Kat krijgt van jonge hulpverleners regelmatig de vraag: is het nu dementie of psychiatrie? ‘Merkwaardig dat dit soort of-of denken zo overheerst momenteel,’ zegt hij. ‘Alsof dementiepatiënten niet ook psychisch in de problemen kunnen komen of psychotische angsten kunnen doormaken. Of omgekeerd, alsof iemand met een depressie niet ook geheugenklachten kan ontwikkelen. Zeker bij ouderen laat de problematiek zich niet in hokjes duwen. Het leidt bovendien tot onvolwaardige diagnostiek en behandeling’. Er valt, kortom, nog veel te verbeteren op het gebied van ouderenpsychiatrie, dat nog een relatief jong vak is.
Inventariseren
De laatste tien jaar werkt Kat bij het Centrum voor Consultatie en Expertise (CCE). Hij trekt daar regelmatig op met teams rond ouderen met ernstige psychiatrische problematiek, en deed onderzoek naar verschillende meetinstrumenten om psychiatrische symptomen bij ouderen te inventariseren. Zo werkt hij binnen het CCE veel met de NPI en de NPI-Q om domeinen als wanen, hallucinaties, agressie, depressie en apathie bij complexe problematiek in kaart te brengen. ‘Het is zo leuk om te zien hoe teams, na wat drempelvrees, steeds meer geïnteresseerd raken om hiermee te werken,’ aldus Kat. ‘Ook omdat ze positieve resultaten zien.’
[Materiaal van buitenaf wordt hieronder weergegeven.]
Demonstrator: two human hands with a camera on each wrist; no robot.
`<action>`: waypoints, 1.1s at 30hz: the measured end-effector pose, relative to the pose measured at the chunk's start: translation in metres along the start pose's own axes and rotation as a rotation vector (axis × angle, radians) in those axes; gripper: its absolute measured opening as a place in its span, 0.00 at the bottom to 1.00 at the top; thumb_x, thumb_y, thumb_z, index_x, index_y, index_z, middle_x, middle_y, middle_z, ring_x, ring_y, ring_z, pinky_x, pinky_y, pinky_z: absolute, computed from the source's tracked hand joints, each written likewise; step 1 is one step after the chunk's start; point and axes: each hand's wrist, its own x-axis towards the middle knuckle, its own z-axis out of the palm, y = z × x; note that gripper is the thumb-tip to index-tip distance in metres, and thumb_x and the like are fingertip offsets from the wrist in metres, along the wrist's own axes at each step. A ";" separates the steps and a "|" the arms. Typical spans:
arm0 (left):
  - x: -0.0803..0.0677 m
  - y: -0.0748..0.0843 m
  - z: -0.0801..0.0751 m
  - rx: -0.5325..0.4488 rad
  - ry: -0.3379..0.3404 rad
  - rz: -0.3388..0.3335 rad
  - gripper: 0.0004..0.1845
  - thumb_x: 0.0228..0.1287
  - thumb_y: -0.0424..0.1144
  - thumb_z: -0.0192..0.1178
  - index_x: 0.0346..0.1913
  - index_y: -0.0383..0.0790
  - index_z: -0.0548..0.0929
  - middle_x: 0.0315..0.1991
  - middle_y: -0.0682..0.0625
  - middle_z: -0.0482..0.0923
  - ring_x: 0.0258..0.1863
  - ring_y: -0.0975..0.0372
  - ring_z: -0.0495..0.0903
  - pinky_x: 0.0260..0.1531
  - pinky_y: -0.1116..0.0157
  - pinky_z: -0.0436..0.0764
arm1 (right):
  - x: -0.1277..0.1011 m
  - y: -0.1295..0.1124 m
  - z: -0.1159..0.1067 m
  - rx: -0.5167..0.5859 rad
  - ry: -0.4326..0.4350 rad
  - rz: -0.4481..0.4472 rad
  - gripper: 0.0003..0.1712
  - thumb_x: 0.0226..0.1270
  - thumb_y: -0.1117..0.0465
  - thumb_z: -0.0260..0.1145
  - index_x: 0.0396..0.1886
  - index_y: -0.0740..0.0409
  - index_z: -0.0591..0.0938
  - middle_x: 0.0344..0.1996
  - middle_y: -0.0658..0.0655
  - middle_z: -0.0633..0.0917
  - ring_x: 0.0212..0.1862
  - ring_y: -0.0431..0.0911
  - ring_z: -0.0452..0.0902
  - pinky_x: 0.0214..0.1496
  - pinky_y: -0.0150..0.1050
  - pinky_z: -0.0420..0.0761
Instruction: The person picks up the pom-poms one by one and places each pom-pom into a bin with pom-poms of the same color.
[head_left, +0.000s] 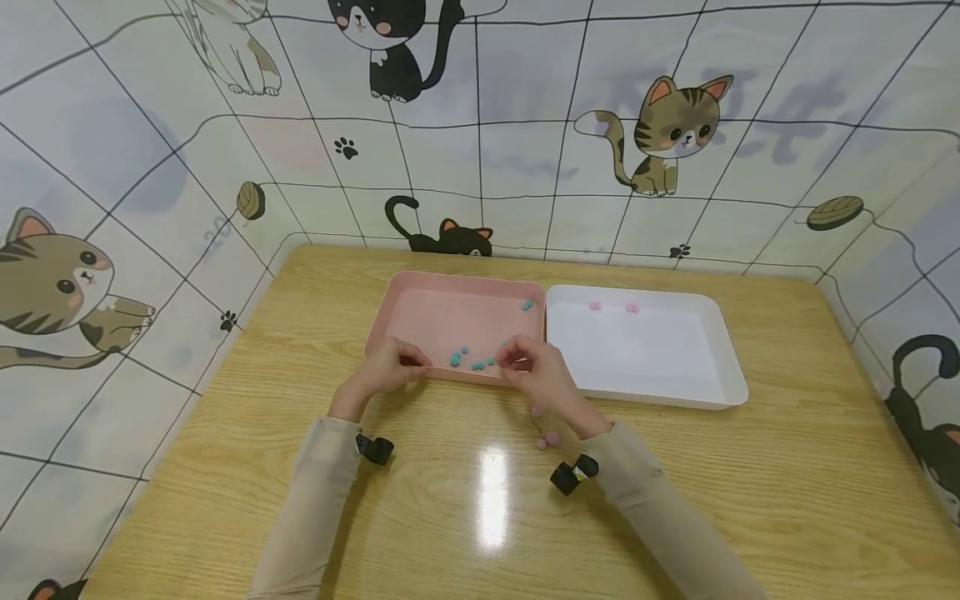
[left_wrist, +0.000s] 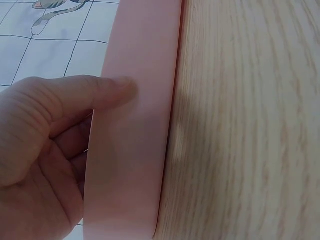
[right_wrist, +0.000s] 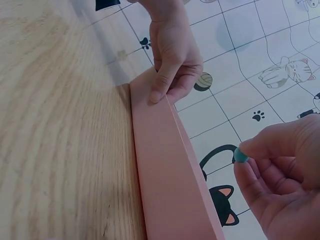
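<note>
A pink tray lies on the wooden table with several teal pompoms in it. My left hand grips the tray's near rim, thumb pressed on the outer wall of the pink tray; the left hand also shows in the right wrist view, at the pink tray's rim. My right hand hovers over the near right part of the tray and pinches one teal pompom between thumb and fingertips. A white tray beside it holds two pink pompoms.
A few pink pompoms lie on the table just under my right wrist. Cat-patterned walls close in the table on the left, back and right. A bright glare spot sits near the table's front middle.
</note>
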 end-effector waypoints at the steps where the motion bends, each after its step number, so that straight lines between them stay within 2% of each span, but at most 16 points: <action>1: 0.000 0.000 0.000 0.005 0.002 0.001 0.02 0.55 0.26 0.65 0.28 0.33 0.87 0.26 0.46 0.83 0.23 0.66 0.75 0.24 0.71 0.75 | 0.003 -0.001 0.001 0.009 0.009 0.006 0.06 0.57 0.77 0.63 0.35 0.69 0.79 0.34 0.66 0.82 0.40 0.54 0.78 0.43 0.45 0.80; 4: 0.000 0.000 0.000 0.017 0.010 0.010 0.02 0.55 0.26 0.65 0.28 0.33 0.87 0.26 0.46 0.83 0.23 0.66 0.75 0.25 0.71 0.75 | 0.010 -0.009 0.003 0.026 0.033 0.029 0.07 0.57 0.78 0.62 0.35 0.72 0.78 0.34 0.67 0.81 0.39 0.55 0.77 0.44 0.46 0.79; 10: 0.001 0.000 0.000 0.017 0.012 0.008 0.02 0.54 0.27 0.65 0.27 0.34 0.87 0.26 0.47 0.83 0.24 0.66 0.75 0.25 0.71 0.74 | 0.019 -0.033 0.005 -0.007 0.076 0.038 0.06 0.55 0.80 0.61 0.34 0.74 0.77 0.33 0.69 0.80 0.37 0.54 0.77 0.42 0.39 0.79; 15: 0.001 0.000 0.000 0.009 0.007 -0.003 0.02 0.55 0.27 0.66 0.27 0.34 0.87 0.26 0.47 0.83 0.23 0.67 0.75 0.24 0.71 0.74 | 0.030 -0.020 0.012 0.032 0.100 0.013 0.06 0.54 0.80 0.61 0.33 0.75 0.77 0.32 0.71 0.80 0.37 0.58 0.77 0.41 0.40 0.80; 20: 0.000 -0.001 0.001 0.000 0.008 -0.010 0.02 0.54 0.27 0.65 0.27 0.33 0.87 0.25 0.47 0.83 0.22 0.67 0.75 0.23 0.70 0.74 | 0.042 0.002 0.021 0.042 0.125 0.030 0.06 0.55 0.78 0.63 0.33 0.70 0.79 0.33 0.66 0.81 0.37 0.55 0.78 0.42 0.39 0.80; 26: 0.000 -0.001 0.000 -0.014 0.005 -0.008 0.02 0.55 0.27 0.65 0.27 0.33 0.86 0.25 0.47 0.83 0.23 0.66 0.75 0.24 0.70 0.75 | 0.049 0.005 0.026 0.018 0.160 0.071 0.07 0.54 0.76 0.65 0.33 0.66 0.80 0.32 0.61 0.82 0.37 0.50 0.79 0.41 0.36 0.80; 33: 0.001 -0.001 0.001 -0.018 0.012 -0.003 0.02 0.54 0.27 0.66 0.27 0.32 0.86 0.25 0.46 0.83 0.23 0.67 0.75 0.24 0.71 0.74 | 0.054 0.007 0.029 0.029 0.154 0.064 0.07 0.55 0.77 0.64 0.34 0.67 0.80 0.33 0.63 0.82 0.39 0.52 0.79 0.43 0.38 0.80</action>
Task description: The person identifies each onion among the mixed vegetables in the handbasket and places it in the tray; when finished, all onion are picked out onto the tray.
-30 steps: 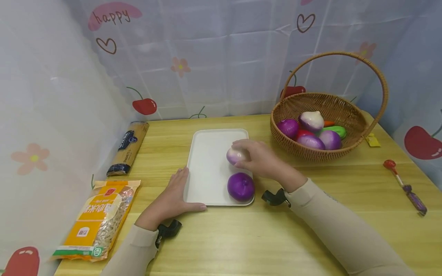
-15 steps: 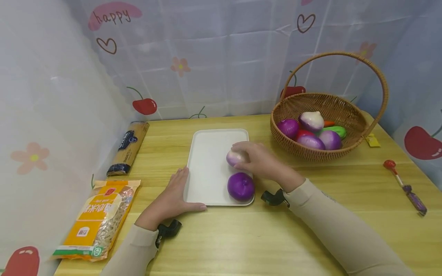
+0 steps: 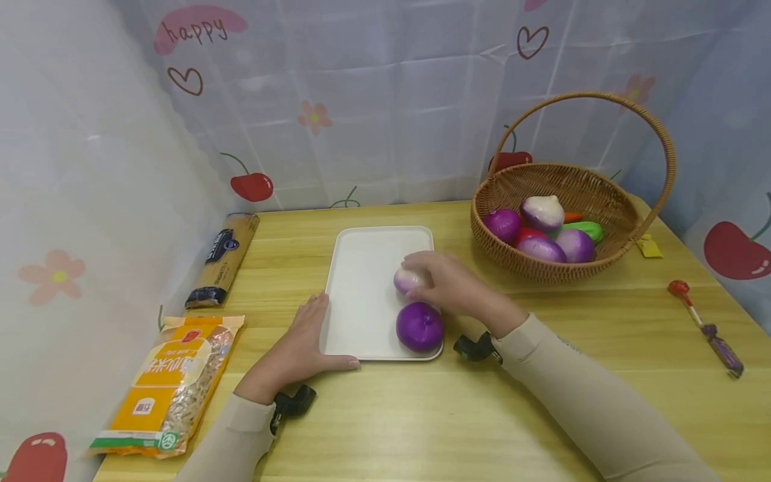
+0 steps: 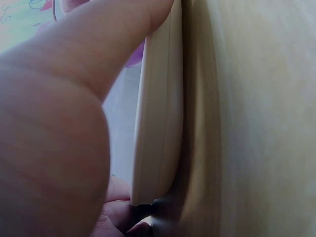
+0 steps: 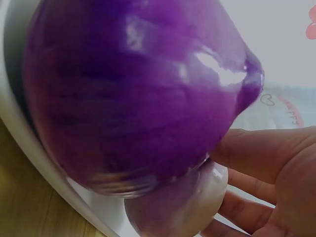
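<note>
- Since the earlier frame the right hand has slid the pale onion slightly nearer along the white tray, so it now sits just beside the purple onion; the left hand has not shifted.
- The right hand curls its fingers round the pale onion, gripping it from the right and above while it rests on the tray's right half.
- In the right wrist view the two onions look to be touching, the purple one filling the nearer corner of the tray.
- The left hand lies flat on the desk, fingers straight, pressed against the tray's left edge and near corner, holding nothing.
- The pale onion looks smooth, glossy and rigid, probably light; its round shape may roll or slip, so a wrap around its widest part seems surest.
- A wicker basket with more vegetables stands to the right, well apart from the tray.
</note>
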`<state>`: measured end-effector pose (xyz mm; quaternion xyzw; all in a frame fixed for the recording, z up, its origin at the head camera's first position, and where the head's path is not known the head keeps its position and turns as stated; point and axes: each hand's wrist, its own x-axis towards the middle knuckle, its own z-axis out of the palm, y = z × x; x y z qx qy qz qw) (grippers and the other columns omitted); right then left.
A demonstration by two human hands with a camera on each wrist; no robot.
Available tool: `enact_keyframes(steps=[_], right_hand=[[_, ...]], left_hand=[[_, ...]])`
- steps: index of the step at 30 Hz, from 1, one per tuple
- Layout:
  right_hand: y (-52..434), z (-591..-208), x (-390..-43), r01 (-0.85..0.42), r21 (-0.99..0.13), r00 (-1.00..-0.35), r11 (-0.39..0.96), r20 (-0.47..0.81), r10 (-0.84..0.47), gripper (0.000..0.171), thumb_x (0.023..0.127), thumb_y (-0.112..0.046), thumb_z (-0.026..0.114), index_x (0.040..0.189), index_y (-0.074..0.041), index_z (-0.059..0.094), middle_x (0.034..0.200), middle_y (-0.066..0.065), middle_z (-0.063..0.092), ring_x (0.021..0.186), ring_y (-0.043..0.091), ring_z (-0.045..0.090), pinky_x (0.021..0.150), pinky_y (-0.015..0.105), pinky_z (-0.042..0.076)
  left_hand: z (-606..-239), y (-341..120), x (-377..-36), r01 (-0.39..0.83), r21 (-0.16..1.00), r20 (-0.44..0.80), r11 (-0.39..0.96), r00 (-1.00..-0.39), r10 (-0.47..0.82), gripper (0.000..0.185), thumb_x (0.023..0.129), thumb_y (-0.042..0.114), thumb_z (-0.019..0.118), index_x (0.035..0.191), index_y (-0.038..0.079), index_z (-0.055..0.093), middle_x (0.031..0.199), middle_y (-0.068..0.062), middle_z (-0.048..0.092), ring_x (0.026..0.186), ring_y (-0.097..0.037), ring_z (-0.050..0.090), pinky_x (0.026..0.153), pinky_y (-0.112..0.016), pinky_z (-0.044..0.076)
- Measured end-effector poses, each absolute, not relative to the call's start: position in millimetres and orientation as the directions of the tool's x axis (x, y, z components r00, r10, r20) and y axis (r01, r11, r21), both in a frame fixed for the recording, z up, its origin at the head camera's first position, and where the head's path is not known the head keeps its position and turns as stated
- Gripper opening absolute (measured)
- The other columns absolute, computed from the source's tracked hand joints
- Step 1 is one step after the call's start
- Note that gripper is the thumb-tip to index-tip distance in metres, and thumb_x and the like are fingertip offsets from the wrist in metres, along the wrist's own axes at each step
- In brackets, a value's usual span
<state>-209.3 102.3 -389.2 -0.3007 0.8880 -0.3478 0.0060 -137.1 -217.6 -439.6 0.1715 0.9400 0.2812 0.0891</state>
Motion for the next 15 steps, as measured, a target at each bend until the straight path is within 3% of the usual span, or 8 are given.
enact_keyframes(steps=[15], right_hand=[[100.8,-393.8,-209.2,-0.537,-0.603,-0.815,0.590,0.193,-0.546,0.055,0.089,-0.015,0.088,0.137,0.002,0.067,0.140,0.019,0.064,0.136,0.038,0.054,0.118,0.052,0.036]], left_hand=[[-440.5,-218.4,-136.7,0.261,0.560,-0.085,0.786,-0.926,0.368,0.145,0.073,0.075,0.084,0.166,-0.006,0.008,0.172,-0.024,0.007,0.158,-0.039,0.000,0.125,-0.057,0.009]])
Het meest recente meetinstrument is de MBI-C, een screeningslijstje om al vroeg gedrags- en psychiatrische veranderingen te kunnen scoren. ‘Voor de eerste screening van dementieziekten was er al de MMSE,’ verklaart Kat. ‘Deze was vooral bedoeld om de eerste tekenen van Alzheimer op te sporen. Het instrument ging eigenlijk voornamelijk over geheugenproblematiek. De MBI-C is juist bedoeld om de eerste gedragsveranderingen van deze aandoening of andere psychische stoornissen vast te leggen. MBI-C is een oorspronkelijk Canadees instrument, dat we samen met het Alzheimercentrum Amsterdam voor de Nederlandse situatie bruikbaar hebben gemaakt.’
Kat hoopt dat zijn adagium ‘turning research into practice’ ook met dit nieuwe instrument in vervulling zal gaan. ‘Het zou mooi zijn als we ook voor de psychisch kwetsbare oudere op deze manier meer kunnen betekenen.’